Il y a des gens particulièrement résistants. Après avoir survécu à un cancer, une femme a été infectée par la Covid-19 pendant... 335 jours. Un record mondial.

Aucun cas similaire

Cette Américaine de 47 ans a été hospitalisée à cause de la Covid-19 pour la première fois au printemps 2020, sur le campus des National Institutes of Health à Bethesda (Maryland). Presque un an plus tard, elle était toujours testée positive au virus. Ce n'est qu'en avril dernier que les symptômes de cette patiente hors norme ont commencé à s'atténuer et que les tests de dépistage sont devenus négatifs.

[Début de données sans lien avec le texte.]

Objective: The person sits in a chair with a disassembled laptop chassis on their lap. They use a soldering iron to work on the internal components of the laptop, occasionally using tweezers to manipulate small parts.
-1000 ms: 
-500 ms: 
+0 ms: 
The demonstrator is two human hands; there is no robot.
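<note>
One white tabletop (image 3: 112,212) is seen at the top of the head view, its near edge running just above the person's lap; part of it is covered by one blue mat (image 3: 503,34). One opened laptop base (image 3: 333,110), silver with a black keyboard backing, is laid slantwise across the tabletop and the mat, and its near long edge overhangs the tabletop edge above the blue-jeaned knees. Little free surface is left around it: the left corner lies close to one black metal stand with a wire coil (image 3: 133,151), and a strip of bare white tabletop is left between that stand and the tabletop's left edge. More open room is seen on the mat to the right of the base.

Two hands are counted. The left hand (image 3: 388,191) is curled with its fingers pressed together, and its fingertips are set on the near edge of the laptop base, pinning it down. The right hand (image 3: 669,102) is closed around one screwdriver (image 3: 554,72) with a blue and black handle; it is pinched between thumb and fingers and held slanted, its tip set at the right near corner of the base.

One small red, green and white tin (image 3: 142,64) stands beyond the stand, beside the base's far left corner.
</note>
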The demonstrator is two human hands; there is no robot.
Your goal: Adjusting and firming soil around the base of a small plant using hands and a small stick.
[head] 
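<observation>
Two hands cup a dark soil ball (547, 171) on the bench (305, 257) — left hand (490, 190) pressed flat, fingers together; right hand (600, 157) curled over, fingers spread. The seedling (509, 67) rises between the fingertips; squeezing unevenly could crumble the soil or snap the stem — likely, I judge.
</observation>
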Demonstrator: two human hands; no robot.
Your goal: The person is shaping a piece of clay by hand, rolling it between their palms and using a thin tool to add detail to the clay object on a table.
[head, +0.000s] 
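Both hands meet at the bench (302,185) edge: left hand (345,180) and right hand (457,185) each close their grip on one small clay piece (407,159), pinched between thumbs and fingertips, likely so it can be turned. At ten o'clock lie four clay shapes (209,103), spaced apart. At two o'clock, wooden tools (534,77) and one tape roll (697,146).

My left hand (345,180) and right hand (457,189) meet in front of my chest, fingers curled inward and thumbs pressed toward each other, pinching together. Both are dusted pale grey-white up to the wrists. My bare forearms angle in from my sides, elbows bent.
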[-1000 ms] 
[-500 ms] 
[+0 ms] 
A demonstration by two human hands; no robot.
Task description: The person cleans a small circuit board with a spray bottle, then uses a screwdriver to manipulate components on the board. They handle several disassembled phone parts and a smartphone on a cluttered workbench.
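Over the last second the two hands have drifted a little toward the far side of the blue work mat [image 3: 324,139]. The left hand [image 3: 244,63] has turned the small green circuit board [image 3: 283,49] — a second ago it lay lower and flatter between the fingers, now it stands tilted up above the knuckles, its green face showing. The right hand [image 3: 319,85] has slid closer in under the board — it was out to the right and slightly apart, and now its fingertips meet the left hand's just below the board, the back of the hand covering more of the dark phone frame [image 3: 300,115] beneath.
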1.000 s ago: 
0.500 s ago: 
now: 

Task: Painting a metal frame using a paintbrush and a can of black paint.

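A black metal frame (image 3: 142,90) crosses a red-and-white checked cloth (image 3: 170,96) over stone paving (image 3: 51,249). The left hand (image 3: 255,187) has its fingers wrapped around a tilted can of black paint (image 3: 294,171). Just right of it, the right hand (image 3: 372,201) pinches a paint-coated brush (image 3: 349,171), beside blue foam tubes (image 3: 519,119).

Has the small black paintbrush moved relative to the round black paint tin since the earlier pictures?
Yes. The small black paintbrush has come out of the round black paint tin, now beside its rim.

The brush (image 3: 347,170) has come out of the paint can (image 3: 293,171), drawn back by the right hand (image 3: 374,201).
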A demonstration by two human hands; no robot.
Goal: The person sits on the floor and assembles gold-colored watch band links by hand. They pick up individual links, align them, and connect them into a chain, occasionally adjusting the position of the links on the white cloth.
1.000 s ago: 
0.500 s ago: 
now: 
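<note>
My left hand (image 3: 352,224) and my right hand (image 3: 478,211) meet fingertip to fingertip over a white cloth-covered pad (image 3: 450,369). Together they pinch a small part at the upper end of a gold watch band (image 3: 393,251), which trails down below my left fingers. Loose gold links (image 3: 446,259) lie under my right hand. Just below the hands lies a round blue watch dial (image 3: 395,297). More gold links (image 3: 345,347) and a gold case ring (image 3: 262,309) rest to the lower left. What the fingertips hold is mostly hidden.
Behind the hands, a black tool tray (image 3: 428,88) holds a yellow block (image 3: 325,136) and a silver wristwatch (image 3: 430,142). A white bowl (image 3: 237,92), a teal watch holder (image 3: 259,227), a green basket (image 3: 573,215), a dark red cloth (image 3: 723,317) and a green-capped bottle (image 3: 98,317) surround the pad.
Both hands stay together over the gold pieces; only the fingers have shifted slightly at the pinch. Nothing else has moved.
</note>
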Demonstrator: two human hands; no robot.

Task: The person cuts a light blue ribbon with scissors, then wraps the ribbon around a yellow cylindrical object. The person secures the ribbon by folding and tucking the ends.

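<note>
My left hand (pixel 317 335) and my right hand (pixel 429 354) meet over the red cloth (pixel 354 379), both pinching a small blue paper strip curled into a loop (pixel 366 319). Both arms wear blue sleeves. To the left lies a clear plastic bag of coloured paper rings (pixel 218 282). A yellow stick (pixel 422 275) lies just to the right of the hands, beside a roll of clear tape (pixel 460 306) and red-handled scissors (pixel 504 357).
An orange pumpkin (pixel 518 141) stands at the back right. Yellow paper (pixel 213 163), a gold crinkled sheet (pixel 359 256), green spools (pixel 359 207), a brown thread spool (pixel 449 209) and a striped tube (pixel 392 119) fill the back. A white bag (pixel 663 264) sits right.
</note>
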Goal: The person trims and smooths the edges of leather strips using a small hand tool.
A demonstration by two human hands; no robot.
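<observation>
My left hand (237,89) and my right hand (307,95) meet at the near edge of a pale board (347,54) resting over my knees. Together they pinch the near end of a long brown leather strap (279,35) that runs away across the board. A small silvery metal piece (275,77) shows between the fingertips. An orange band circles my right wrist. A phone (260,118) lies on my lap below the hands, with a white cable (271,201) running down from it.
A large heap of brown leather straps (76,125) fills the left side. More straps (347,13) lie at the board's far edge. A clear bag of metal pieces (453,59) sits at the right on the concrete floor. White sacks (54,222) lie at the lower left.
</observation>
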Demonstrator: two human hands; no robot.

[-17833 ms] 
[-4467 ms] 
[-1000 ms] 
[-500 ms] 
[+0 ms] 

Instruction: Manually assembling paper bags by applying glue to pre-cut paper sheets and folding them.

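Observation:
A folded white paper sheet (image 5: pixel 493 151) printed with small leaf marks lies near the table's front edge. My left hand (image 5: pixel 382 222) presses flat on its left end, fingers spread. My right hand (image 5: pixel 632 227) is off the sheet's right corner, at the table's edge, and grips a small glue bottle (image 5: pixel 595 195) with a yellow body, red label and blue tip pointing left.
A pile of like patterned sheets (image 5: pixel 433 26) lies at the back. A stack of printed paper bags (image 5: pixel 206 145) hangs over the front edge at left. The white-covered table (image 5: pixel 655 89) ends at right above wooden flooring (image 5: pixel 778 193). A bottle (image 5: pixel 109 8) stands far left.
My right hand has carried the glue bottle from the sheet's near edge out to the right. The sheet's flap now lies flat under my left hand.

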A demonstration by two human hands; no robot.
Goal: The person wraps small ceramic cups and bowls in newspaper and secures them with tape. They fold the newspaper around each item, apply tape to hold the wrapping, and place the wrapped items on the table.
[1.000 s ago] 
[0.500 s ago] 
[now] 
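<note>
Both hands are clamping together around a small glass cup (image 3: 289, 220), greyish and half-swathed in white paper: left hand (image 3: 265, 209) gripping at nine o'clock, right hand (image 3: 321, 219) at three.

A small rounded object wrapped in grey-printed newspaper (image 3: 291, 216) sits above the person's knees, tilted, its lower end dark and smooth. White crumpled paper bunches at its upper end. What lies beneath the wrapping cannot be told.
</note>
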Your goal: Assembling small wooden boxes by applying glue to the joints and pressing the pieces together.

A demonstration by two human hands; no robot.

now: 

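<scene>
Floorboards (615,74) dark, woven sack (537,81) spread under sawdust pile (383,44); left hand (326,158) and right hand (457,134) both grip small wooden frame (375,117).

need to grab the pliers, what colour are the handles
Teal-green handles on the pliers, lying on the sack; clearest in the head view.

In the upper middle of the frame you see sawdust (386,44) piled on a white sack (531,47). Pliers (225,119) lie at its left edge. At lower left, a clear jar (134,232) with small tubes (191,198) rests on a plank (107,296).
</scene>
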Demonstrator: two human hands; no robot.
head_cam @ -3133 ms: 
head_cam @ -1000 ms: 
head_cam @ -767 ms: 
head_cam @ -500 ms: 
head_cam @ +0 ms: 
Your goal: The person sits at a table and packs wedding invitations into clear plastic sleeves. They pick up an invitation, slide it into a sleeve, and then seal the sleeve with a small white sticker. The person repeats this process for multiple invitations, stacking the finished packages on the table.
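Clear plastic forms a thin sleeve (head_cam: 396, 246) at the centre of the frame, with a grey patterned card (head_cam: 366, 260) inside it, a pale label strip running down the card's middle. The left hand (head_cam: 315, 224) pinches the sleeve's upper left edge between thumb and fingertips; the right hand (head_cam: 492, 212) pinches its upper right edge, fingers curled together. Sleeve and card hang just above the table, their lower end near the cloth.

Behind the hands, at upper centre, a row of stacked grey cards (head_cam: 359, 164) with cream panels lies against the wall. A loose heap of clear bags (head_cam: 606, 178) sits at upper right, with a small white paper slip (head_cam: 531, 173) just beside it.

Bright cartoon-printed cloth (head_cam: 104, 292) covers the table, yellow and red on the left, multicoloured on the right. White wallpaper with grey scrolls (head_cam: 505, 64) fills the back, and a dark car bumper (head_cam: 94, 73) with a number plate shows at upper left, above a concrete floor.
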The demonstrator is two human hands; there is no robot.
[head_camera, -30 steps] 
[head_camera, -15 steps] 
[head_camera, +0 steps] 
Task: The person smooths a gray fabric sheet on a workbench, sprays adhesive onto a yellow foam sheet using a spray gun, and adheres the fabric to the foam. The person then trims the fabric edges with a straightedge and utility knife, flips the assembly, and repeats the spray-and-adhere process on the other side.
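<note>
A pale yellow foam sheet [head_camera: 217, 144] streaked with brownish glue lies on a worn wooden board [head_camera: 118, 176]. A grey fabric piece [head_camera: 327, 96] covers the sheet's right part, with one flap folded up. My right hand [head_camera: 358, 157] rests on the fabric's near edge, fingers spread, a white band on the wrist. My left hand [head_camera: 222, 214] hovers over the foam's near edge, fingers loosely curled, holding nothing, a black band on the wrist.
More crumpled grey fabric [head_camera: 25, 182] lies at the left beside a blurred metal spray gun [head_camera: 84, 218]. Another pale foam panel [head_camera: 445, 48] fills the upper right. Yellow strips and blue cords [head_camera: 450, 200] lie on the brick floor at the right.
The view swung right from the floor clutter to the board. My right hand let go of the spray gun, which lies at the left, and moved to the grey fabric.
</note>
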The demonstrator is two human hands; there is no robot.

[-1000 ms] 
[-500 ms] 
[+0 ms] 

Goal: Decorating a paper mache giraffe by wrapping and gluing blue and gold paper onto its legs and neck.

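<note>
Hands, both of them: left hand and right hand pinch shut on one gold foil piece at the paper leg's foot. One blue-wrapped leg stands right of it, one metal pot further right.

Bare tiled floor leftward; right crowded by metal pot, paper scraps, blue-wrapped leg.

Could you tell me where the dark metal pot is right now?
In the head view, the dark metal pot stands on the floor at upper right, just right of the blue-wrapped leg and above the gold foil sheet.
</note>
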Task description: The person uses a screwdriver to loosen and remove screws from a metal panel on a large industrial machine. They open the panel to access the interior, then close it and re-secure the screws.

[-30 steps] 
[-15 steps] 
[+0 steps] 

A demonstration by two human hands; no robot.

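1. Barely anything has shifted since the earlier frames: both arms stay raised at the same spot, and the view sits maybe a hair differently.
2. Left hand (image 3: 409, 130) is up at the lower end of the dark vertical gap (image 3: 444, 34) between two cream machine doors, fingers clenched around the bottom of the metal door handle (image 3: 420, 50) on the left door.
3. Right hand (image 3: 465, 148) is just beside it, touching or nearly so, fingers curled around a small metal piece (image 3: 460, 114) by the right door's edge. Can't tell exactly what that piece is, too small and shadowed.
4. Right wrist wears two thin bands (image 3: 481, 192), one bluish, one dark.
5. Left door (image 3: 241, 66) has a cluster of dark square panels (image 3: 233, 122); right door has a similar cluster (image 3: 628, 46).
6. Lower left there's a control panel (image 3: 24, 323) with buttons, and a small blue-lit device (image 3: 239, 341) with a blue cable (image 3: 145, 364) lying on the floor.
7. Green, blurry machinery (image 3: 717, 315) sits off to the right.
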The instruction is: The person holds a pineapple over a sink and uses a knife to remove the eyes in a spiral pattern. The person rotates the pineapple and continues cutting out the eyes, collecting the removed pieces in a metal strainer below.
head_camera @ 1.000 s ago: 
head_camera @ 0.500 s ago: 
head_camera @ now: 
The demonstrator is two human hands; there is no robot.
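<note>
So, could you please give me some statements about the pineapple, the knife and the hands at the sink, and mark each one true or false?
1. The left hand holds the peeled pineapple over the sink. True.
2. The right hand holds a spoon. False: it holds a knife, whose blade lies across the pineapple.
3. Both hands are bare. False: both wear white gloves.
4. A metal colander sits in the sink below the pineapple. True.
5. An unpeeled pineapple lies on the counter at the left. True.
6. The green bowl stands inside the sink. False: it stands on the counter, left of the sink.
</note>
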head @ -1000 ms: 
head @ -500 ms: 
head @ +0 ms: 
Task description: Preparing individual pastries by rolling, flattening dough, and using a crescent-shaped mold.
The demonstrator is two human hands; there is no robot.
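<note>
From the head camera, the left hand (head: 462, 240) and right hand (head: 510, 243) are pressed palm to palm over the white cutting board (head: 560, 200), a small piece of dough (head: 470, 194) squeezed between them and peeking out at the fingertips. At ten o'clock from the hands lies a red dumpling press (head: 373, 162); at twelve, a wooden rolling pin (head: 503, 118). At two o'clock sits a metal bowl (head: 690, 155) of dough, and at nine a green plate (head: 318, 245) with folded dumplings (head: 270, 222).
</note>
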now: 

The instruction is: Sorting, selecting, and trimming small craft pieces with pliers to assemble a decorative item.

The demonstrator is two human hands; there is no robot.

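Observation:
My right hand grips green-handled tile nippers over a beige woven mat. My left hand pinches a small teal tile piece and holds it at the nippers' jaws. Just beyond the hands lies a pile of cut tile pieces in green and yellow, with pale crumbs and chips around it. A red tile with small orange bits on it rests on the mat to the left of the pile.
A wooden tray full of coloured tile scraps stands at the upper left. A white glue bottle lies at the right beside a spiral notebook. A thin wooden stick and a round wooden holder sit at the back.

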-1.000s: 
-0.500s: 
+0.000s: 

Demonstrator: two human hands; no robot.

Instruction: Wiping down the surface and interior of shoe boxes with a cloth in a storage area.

Ayant survécu à un lymphome trois ans plus tôt, son traitement ne lui avait laissé que très peu de cellules B (celles qui produisent les anticorps). Elle était donc plus susceptible de subir une infection longue. Reste que la majorité des personnes infectées par le Sras-cov-2 cessent en général d'éprouver des symptômes au bout de 10 ou 11 jours. Et que "je n'ai jamais entendu parler d'un patient transplanté (donc immunodéprimé) qui a eu la grippe pendant un an", a déclaré à Science News le Dr Véronique Nussenblatt, spécialiste des maladies infectieuses au (NIH) et responsable de la quadragénaire.

Une ancienne version du virus présente dans son organisme

Après avoir séquencé le génome de la malade, les résultats ont montré que le coronavirus présent dans son organisme était très similaire à celui qu'elle portait dix mois auparavant. Elle vivait donc avec une des premières versions du SRAS-CoV-2... qui n’est presque plus en circulation aujourd’hui.

Au-delà de son aspect sensationnel, ce cas démontre qu’il est très important d'empêcher les personnes immunodéprimées d'être infectées par le Sras-cov-2.